### Task details
Show, from the records below, all lines that contain the word "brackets".

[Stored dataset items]
_ _ _ _
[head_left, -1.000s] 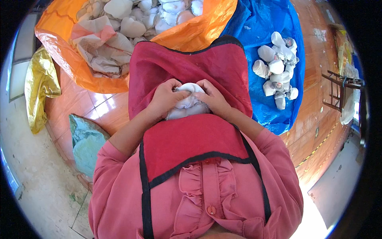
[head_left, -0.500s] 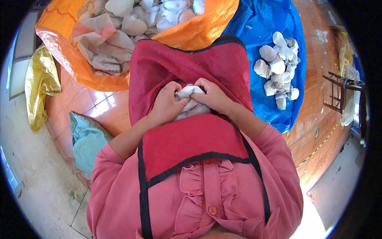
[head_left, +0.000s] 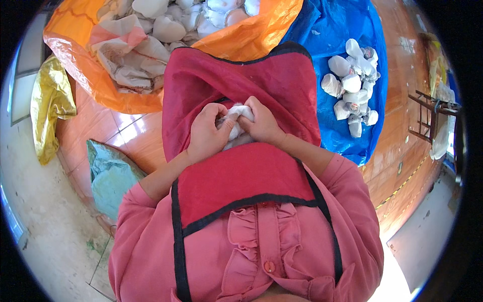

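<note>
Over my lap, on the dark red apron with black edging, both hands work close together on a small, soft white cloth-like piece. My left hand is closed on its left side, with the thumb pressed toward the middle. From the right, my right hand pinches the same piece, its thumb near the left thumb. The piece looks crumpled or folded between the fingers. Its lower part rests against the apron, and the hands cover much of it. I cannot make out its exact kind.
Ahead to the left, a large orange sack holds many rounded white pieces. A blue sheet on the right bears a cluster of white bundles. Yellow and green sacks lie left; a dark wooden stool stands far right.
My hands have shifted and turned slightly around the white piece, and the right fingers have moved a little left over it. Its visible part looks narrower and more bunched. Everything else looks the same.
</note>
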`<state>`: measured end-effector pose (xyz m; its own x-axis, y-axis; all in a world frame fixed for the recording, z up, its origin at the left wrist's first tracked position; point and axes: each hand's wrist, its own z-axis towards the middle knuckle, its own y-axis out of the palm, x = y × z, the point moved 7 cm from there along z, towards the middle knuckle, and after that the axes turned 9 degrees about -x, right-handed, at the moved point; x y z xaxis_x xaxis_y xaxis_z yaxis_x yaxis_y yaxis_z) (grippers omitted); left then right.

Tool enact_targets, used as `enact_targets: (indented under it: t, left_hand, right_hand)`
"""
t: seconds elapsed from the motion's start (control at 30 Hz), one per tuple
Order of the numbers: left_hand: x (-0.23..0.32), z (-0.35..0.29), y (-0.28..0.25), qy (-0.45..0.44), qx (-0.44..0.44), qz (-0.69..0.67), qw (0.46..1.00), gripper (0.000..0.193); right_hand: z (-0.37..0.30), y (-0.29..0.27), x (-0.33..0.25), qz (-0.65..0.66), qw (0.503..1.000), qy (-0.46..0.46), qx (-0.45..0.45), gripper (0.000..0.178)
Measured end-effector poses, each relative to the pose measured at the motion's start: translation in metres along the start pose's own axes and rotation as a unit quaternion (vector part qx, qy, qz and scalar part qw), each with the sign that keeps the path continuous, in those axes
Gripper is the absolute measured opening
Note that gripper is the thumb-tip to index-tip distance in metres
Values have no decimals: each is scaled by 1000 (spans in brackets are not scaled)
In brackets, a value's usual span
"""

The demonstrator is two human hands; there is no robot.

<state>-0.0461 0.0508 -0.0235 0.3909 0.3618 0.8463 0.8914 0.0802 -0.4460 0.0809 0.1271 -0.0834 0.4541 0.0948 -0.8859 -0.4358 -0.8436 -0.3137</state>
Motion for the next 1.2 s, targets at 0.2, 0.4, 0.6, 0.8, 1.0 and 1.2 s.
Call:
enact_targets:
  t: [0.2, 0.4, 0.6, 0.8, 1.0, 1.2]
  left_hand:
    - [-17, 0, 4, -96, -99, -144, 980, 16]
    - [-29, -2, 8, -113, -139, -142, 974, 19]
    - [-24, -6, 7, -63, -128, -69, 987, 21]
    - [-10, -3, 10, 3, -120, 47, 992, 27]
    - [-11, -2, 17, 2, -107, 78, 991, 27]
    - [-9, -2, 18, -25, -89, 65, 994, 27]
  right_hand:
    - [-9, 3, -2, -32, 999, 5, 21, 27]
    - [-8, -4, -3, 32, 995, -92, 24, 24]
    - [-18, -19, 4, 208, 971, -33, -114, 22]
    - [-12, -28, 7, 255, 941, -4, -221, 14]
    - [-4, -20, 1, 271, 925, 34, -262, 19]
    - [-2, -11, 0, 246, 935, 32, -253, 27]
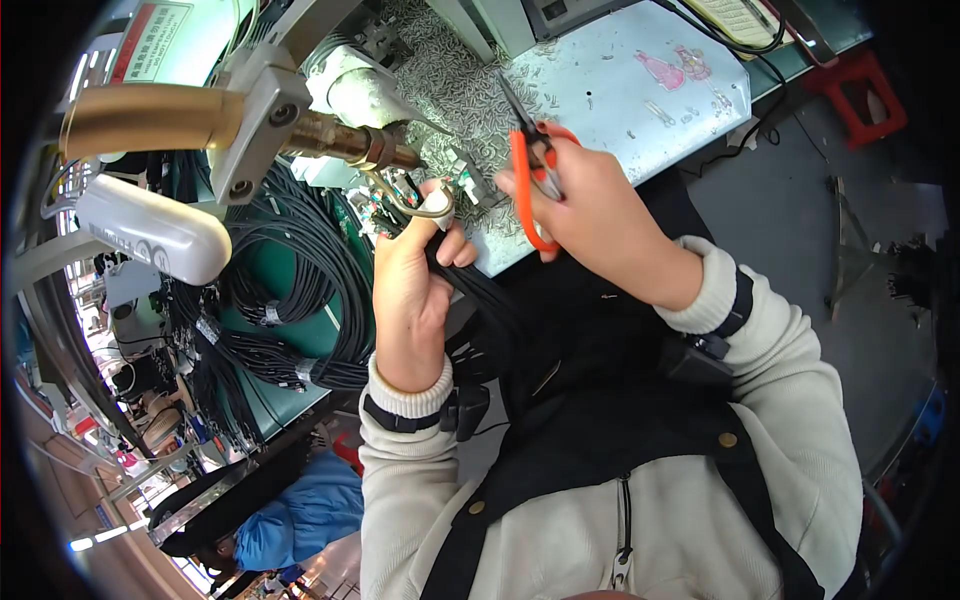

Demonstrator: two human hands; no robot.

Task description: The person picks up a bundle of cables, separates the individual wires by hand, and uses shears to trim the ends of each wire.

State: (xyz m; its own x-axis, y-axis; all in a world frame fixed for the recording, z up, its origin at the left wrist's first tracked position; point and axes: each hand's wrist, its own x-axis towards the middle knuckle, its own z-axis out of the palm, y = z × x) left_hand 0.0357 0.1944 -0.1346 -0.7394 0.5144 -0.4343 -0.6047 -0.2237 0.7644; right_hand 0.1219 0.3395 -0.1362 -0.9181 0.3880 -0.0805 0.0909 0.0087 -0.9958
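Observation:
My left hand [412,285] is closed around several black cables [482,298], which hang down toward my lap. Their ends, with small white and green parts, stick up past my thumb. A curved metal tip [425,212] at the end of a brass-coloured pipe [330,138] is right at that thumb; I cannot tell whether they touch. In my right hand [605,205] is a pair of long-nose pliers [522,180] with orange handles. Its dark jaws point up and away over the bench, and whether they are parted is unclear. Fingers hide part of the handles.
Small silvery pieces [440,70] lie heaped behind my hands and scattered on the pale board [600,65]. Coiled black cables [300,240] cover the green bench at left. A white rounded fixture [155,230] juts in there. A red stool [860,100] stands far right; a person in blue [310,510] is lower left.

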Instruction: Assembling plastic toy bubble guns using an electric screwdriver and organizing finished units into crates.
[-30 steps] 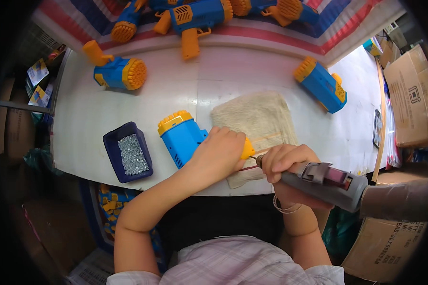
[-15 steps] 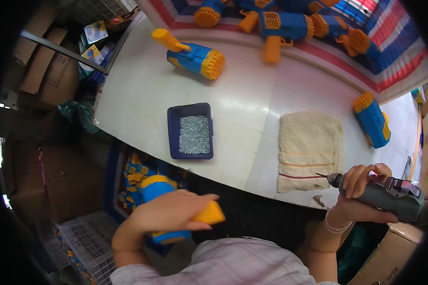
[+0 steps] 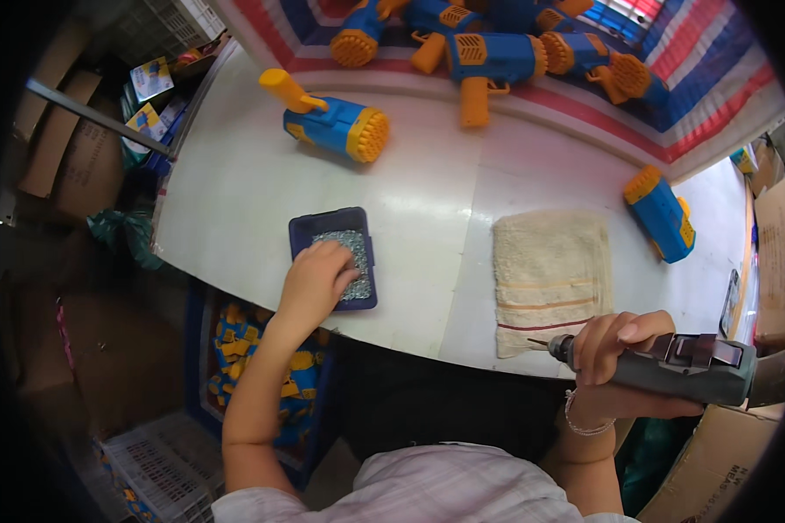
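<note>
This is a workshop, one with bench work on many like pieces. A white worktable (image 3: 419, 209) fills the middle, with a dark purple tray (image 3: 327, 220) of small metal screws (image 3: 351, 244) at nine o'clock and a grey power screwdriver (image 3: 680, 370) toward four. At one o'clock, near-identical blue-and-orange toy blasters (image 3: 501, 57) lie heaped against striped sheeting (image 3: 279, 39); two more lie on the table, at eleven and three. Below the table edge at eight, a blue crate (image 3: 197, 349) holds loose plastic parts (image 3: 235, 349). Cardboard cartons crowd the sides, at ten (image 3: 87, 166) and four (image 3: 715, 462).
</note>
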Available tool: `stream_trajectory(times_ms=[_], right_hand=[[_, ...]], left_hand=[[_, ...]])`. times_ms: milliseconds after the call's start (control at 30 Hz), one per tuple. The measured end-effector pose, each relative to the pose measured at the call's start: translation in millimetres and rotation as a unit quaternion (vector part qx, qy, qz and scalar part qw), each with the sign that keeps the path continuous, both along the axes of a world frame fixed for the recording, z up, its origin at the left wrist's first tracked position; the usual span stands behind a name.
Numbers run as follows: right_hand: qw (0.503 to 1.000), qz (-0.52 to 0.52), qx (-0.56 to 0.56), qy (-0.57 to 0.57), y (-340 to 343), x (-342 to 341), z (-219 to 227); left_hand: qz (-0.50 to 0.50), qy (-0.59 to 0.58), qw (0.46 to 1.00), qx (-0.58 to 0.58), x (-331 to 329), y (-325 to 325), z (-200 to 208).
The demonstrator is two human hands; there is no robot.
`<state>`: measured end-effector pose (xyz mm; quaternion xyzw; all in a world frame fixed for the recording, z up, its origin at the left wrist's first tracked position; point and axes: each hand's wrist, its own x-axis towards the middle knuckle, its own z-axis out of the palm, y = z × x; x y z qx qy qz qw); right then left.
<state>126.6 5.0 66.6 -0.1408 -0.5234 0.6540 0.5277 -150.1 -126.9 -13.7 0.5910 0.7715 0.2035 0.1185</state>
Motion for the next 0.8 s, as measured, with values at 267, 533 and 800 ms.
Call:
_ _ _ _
### Exercise answer
Values have no decimals: each is scaled by 1000 (spans in brackets are not scaled)
In brackets, a value's usual span

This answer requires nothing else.